Thursday, September 25, 2008
When it was first announced, I was very excited to hear about the new Kraftwerk documentary "Kraftwerk and the Electronic Revolution". And judging by the long wait there was for it on Netflix, I was not alone. Now that I've watched it, though, I have to admit to being a bit disappointed. Not because it's a terrible film, but because it actually offers very little insight into Kraftwerk. Where the film succeeds is in its very thorough history of the Krautrock movement that preceded Kraftwerk. Indeed, nearly half of the film is talking about other bands such as Amon Duul, Can, Popol Vuh, Cluster, etc. This is all important in understanding how Krafwerk happened, but it actually almost eclipses the Kraftwerk content at times.
Also disappointing (although not surprising) is the lack of any interviews with Ralf or Florian.
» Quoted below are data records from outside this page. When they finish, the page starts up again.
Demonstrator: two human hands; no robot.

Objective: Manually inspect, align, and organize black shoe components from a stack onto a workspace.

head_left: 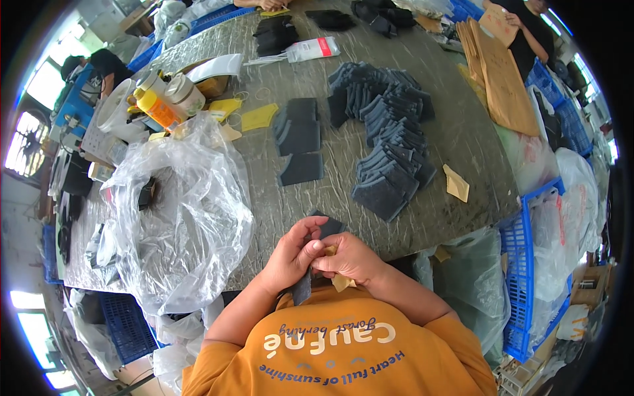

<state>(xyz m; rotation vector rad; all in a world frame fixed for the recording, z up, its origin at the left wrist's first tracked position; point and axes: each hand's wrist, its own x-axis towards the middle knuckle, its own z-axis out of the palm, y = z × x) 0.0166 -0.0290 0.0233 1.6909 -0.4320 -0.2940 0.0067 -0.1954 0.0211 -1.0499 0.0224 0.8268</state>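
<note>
Close to my body at the table's front edge, my left hand [291, 256] pinches a dark grey fabric piece [302, 288], whose lower end hangs below the fingers. My right hand [356, 257] meets it, thumb tip against the left thumb, with a small tan piece [342, 282] held in its curled fingers. Beyond the hands, part of the dark cloth shows on the table side. A long curved row of overlapping dark fabric pieces [389, 142] lies ahead to the right. Straight ahead are a few flat dark pieces [301, 169].
A crumpled clear plastic bag [191, 218] covers the table's left. Behind it stand an orange bottle [157, 109] and a white jar [184, 94]. A tan scrap [456, 183] lies right, near a blue crate [518, 277]. Brown paper patterns [498, 79] lean near another person.
</note>
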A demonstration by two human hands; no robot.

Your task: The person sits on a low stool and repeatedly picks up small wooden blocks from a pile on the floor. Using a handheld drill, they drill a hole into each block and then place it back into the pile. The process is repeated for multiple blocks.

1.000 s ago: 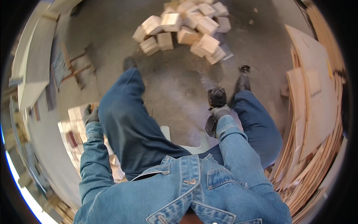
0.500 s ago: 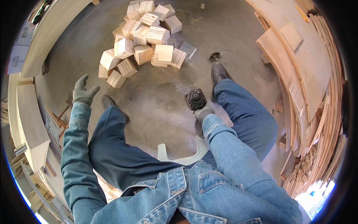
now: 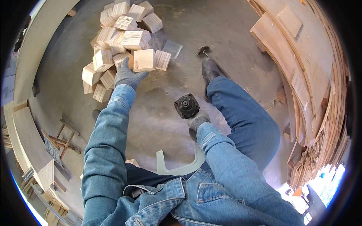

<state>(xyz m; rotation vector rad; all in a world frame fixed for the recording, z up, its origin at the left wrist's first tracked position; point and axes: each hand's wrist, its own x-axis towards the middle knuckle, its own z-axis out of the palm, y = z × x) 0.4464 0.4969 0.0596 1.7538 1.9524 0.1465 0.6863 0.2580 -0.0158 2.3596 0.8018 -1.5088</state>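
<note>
My left hand (image 3: 129,76), in a grey glove, reaches out over the near edge of a pile of plywood blocks (image 3: 135,39). Its fingers are spread and hold nothing; whether a fingertip touches a block, I cannot tell. Closest to it are a square pale block (image 3: 144,60) and a layered block (image 3: 108,78). My right hand (image 3: 198,119), gloved too, is closed round a black nail gun (image 3: 186,106), whose squarish capped head points up at me. The tool's lower part is mostly hidden by hand and sleeve.
A hammer (image 3: 203,50) lies by my right shoe, near a clear plastic sheet (image 3: 172,49). Stacked boards (image 3: 281,56) line the right side. Long panels (image 3: 32,139) and a small wooden stand (image 3: 62,141) are at left. A pale plastic seat edge (image 3: 181,169) shows below me.
My left hand has swung right and forward, from open floor to the block pile. My view has shifted, so the pile sits further left. The right hand keeps its hold on the nail gun.
</note>
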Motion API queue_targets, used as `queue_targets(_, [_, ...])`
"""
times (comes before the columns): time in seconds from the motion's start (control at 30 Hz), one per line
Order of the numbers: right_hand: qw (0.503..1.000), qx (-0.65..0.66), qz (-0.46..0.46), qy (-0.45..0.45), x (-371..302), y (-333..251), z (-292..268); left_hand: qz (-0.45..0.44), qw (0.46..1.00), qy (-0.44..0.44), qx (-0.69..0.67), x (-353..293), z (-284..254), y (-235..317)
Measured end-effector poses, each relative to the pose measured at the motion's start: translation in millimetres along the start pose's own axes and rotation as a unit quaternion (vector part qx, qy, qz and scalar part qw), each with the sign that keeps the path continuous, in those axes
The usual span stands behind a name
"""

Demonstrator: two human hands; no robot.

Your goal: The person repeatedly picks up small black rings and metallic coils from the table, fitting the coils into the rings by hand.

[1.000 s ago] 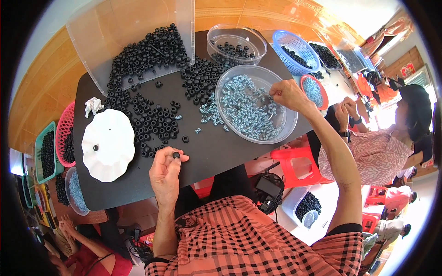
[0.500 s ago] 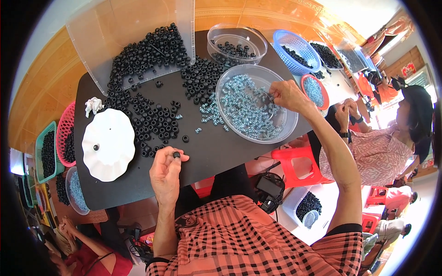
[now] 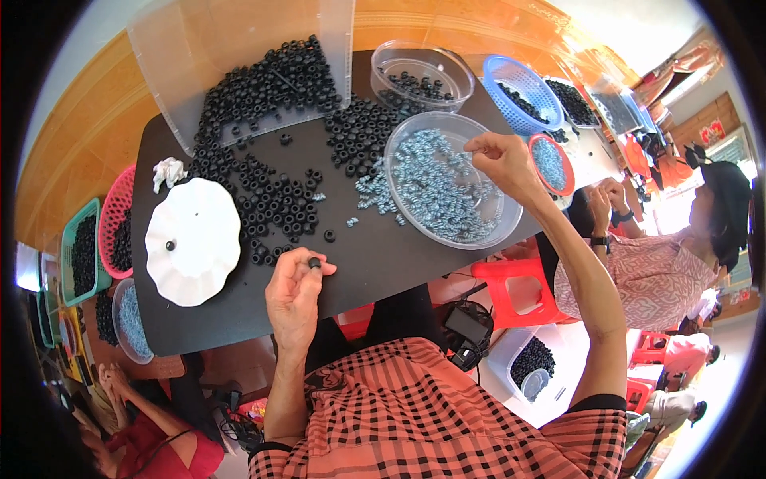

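My left hand (image 3: 294, 307) is closed near the table's front edge, pinching a small round black plastic piece (image 3: 314, 263) between thumb and fingers. My right hand (image 3: 509, 166) is over the right rim of a clear round bowl (image 3: 513, 223), its thumb and forefinger pinched together. Whatever they hold, if anything, is too small to make out. In the bowl lie many small blue-and-white striped pieces (image 3: 435, 180), and some have spilled beside it. Loose black pieces with round holes (image 3: 279, 203) spread over the dark table beyond my left hand.
A clear bin (image 3: 163, 96) tipped on its side spills black pieces. A scalloped white plate (image 3: 199, 267) carries one black piece; crumpled tissue (image 3: 169, 172) lies behind it. Another clear tub (image 3: 423, 100) and a blue basket (image 3: 523, 120) stand at the back. People sit on both sides.
My right hand has risen slightly from the blue pieces toward the bowl's rim. The left still pinches its black piece. The whole view has shifted a little.
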State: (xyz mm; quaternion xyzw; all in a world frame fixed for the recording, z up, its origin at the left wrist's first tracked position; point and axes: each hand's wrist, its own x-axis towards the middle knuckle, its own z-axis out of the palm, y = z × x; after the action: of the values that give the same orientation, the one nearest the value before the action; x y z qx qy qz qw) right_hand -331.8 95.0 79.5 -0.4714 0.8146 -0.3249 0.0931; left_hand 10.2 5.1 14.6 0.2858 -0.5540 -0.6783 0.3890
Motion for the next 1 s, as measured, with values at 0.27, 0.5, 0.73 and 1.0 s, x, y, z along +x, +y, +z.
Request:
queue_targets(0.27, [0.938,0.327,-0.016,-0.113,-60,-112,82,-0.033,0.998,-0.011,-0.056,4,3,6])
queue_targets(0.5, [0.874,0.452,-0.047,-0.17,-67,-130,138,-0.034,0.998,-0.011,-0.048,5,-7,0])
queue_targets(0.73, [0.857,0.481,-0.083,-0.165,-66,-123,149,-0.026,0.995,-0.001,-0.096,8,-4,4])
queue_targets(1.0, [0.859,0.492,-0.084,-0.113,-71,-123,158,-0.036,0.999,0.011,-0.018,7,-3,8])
Karl Bartos is interviewed extensively, but I think most Kraftwerk enthusiasts have heard his perspective numerous times by now (since he seems to be the only member of the 'classic line-up' who will talk to press). The other interviews and commentary are from a variety of critics, musicians, and academics and actually get a bit long-winded and boring after awhile.
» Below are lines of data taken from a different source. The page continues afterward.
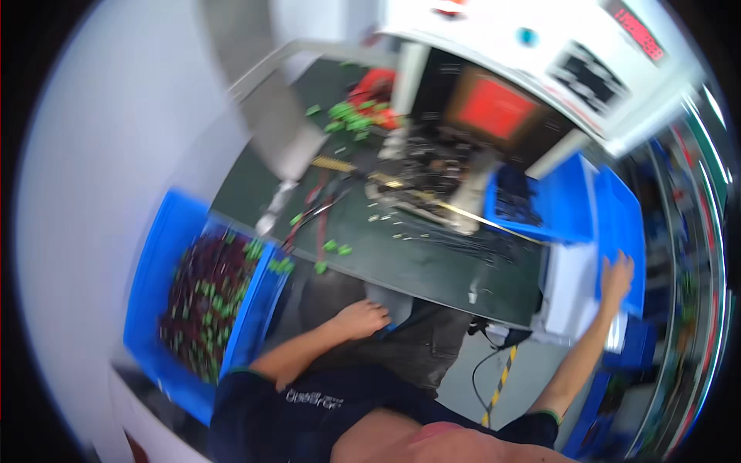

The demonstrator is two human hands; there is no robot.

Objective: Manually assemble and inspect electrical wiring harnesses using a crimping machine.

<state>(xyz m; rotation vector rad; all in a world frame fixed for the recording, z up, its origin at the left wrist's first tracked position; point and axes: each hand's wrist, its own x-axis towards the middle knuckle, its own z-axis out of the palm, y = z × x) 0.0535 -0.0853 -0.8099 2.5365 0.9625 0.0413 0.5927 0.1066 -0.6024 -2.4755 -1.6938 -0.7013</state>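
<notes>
Bin (624, 208), blue and long, stood past the right end of the worktop (432, 274); the right hand (616, 279) was at its near part, too blurred to tell whether the fingers gripped it. Just left stood a blue tray (570, 204) with dark parts (513, 197). Thin black wires (463, 243) lay mid-worktop. The left hand (361, 319), fingers loosely curled in, was over the lap, near a blue crate (150, 301) of dark red wires (212, 266) with green ends.

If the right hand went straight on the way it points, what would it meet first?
The right hand would likely meet the blue bin just ahead; whether they already touch is unclear.
</notes>
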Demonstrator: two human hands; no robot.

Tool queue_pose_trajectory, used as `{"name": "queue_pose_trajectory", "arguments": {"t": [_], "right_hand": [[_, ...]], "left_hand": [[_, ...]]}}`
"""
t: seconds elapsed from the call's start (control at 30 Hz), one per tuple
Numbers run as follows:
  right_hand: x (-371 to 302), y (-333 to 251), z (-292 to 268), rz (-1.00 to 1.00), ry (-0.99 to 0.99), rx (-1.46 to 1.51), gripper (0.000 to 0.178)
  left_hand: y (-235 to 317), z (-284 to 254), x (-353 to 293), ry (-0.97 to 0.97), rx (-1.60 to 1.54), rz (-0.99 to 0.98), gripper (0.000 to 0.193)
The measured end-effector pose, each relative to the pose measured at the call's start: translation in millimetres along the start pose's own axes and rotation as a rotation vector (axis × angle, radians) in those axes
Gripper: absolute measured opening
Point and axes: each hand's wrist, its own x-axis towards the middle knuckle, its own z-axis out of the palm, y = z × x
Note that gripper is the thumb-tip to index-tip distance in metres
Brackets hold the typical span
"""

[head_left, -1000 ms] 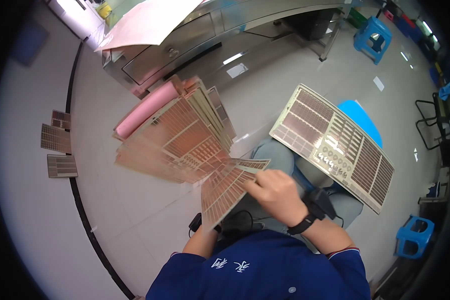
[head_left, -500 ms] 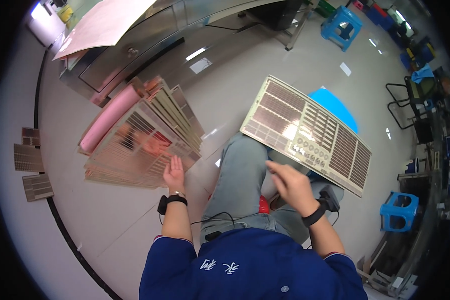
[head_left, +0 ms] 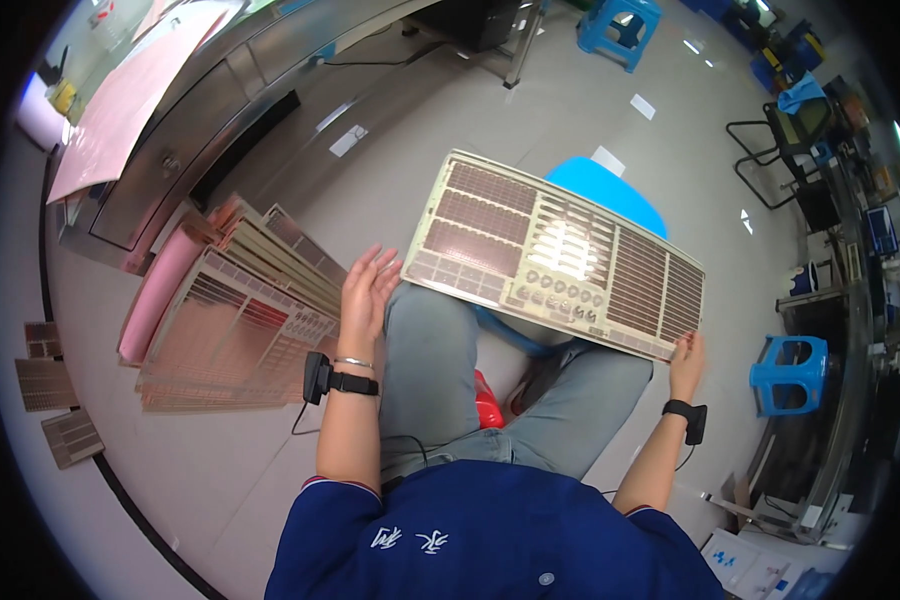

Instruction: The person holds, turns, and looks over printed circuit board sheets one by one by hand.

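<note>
A flat rectangular circuit board panel (head_left: 515, 250) with copper-coloured patterns and a pale border lies over my knees and a blue stool (head_left: 610, 192). My left hand (head_left: 367, 292) is beside the panel's left edge, fingers stretched out; whether they touch the edge is hard to tell. At the near right corner, the fingers of my right hand (head_left: 687, 362) are closed on the panel's rim. To my left, a stack of similar panels (head_left: 240, 345) leans upright on the floor, with a pink roll or padded sheet (head_left: 160, 295) at its left side.
A metal cabinet (head_left: 175, 165) with pink sheets (head_left: 120, 125) on top stands at the far left. Small panels (head_left: 47, 385) lean by the left wall. Blue stools (head_left: 790, 375) (head_left: 620, 30) stand right and far. A black-framed chair (head_left: 800, 140) is at the far right.
My left hand has come away from the leaning stack to the panel's left edge. My right hand has moved from above my lap to the panel's near right corner. The view has shifted.
</note>
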Motion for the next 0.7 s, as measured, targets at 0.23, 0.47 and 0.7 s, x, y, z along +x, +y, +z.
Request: {"name": "queue_pose_trajectory", "arguments": {"t": [0.23,0.47,0.7], "right_hand": [[-25,-17,18,-0.174,0.147,-0.255,0.041],[-23,-25,3,-0.210,0.092,-0.205,0.039],[3,-8,1,-0.154,0.267,0.062,0.039]], "left_hand": [[12,69,11,-0.057,0.638,0.030,0.036],[25,90,-19,-0.136,0.596,0.274,0.038],[28,76,-48,-0.224,0.184,0.166,0.043]]}}
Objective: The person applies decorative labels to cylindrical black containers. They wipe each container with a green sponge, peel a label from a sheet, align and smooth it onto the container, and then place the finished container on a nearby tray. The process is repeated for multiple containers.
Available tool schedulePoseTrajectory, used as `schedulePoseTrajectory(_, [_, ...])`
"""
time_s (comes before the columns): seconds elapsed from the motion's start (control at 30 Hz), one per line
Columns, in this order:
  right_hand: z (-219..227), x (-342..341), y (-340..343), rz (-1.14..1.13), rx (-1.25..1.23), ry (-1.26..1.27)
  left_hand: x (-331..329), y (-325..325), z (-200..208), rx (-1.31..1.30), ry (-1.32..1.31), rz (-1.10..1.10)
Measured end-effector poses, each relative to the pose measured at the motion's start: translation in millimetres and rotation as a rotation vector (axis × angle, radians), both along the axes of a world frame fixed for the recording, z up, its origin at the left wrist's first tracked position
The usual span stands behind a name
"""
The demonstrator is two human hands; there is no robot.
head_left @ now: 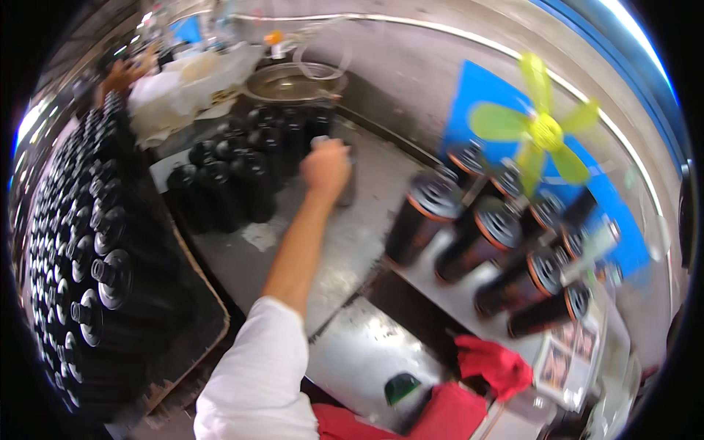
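Note:
My left hand point(326, 172), at the end of a white sleeve, reaches out to the far middle of the metal table point(323, 271). Its fingers are closed around the upper part of a dark bottle point(349, 183), which stands upright and is mostly hidden behind the hand. A small pale tip shows above the fingers. Just left of it, a cluster of black bottles point(253, 172) stands close together on the same table. Motion blurs the picture. My right hand is out of sight.
Many black bottles point(114, 279) crowd a board at left. Black containers with orange rims point(499, 224) stand at right near a yellow-green fan point(544, 132) and blue panel point(458, 110). A metal basin point(293, 84) sits at the back. Red cloth point(495, 367) lies in front.

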State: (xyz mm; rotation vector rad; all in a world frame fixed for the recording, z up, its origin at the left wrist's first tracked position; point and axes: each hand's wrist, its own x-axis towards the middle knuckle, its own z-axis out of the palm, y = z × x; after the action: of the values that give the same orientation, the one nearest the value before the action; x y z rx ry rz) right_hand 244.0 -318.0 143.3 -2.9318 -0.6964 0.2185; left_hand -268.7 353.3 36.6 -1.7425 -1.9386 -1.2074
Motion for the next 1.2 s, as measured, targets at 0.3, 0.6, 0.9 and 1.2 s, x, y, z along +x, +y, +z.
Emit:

The ending is a bit odd, as well, skipping entirely over Electric Cafe and only briefly mentioning Tour de France Soundtracks and barely mentioning the band's reunion tour and concluding "Well, even geniuses run out of steam". It seems a very odd, down note to end on. That said, this is the first extensive documentary on Kraftwerk that I am aware of and it must've been quite a feat to get the info they DID get on such a reclusive group. Still, the whole thing feels like a missed opportunity to me.